2006 Capital Requirements and Financing Activities

 

Total capital requirements, consisting of capital expenditures, maturities of long-term debt, interest payments on long-term debt and pension funding obligations, were approximately $662.1 million and contractual obligations, net of recoveries through automatic fuel adjustment clauses, were approximately $10.7 million resulting in total net capital requirements and contractual obligations of approximately $672.9 million in 2006. Approximately $17.8 million of the 2006 capital requirements were to comply with environmental regulations.

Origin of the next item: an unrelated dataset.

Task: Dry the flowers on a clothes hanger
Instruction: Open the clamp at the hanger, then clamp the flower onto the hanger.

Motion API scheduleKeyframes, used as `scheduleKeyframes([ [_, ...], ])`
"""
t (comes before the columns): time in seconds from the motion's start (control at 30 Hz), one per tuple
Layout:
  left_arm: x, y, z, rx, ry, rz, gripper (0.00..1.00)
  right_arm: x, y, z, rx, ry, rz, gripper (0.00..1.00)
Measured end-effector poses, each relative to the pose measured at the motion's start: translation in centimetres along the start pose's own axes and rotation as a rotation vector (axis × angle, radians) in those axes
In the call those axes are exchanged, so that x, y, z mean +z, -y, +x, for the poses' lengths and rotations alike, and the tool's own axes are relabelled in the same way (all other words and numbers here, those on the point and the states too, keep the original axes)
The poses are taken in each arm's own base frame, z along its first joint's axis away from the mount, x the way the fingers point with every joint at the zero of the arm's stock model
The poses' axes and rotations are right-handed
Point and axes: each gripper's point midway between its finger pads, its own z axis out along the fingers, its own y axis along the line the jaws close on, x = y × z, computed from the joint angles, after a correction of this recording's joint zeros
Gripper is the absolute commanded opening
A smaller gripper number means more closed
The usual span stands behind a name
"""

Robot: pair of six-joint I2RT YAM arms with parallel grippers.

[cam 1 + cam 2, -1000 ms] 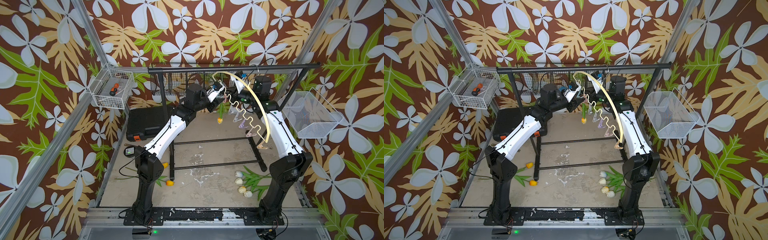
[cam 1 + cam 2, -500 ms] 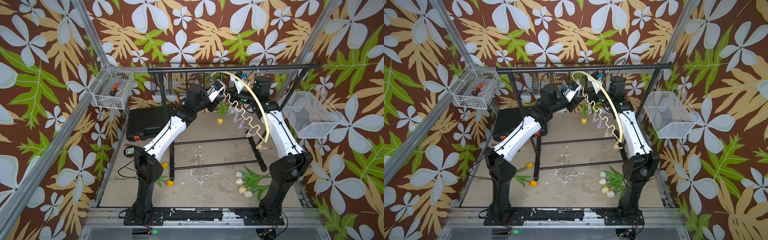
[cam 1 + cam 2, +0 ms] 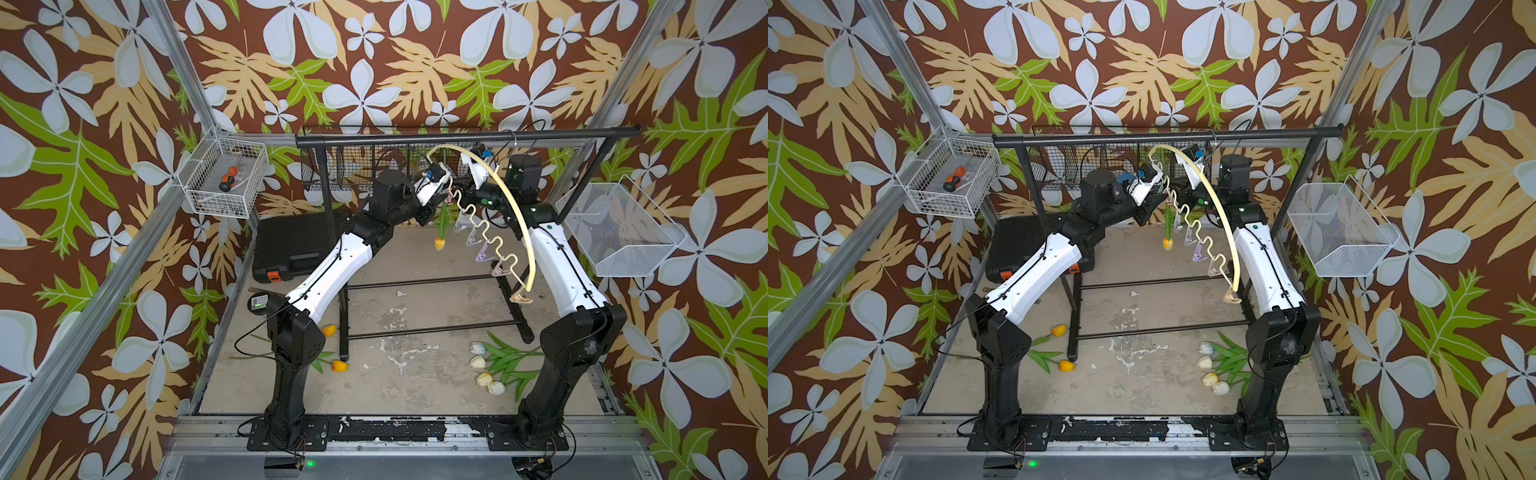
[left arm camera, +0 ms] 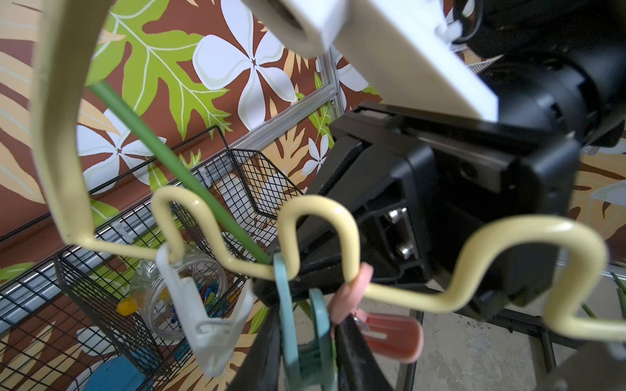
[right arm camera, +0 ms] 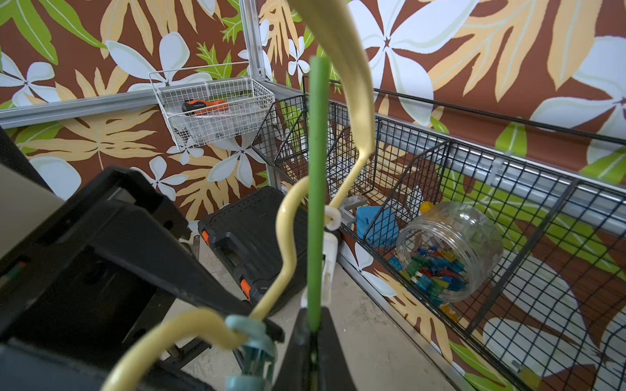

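Upper centre: right pincer [image 5: 313, 333] is clamped on the orange tulip [image 3: 439, 243] stem, just beside the clothes hanger [image 3: 515, 216] wavy bar. Left pincer [image 4: 306, 321] pinches a teal clothespin [image 4: 288, 321] there. Bare counter [image 3: 415, 257] lies beneath the hanging head.

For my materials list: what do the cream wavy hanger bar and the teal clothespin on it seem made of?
Cream wavy hanger bar: probably metal wire with glossy paint; bright highlights on bends.
Teal clothespin: likely matte moulded plastic; even colour, no shine.

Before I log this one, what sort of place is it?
Likely a staged robot test booth, not a home: metal frame, floral wallpaper, robot arms mounted on a base rail.
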Motion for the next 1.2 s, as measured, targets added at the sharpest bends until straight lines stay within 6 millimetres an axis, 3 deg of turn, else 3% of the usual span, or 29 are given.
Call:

This compares to net capital requirements of approximately $448.8 million and net contractual obligations of approximately $4.3 million totaling approximately $453.1 million in 2005, of which approximately $19.2 million was to comply with environmental regulations. During 2006, the Company’s sources of capital were internally generated funds from operating cash flows, short-term borrowings (through a combination of bank borrowings and commercial paper) and proceeds from the sale of assets. The Company uses its commercial paper to fund changes in working capital and as an interim source of financing capital expenditures until permanent financing is arranged. Changes in working capital reflect the seasonal nature of the Company’s business, the revenue lag between billing and collection from customers and fuel inventories. See “Financial Condition” for a discussion of significant changes in net working capital requirements as it pertains to operating cash flow and liquidity.

 

Discontinued Operations

 

Also contributing to the liquidity of the Company has been the disposition of certain assets classified as discontinued operations in 2005 and 2006. During 2005 and 2006, these dispositions have generated net sales proceeds of approximately $277.6 million. Sales proceeds generated to date have been used to reduce short-term debt levels and fund capital expenditures.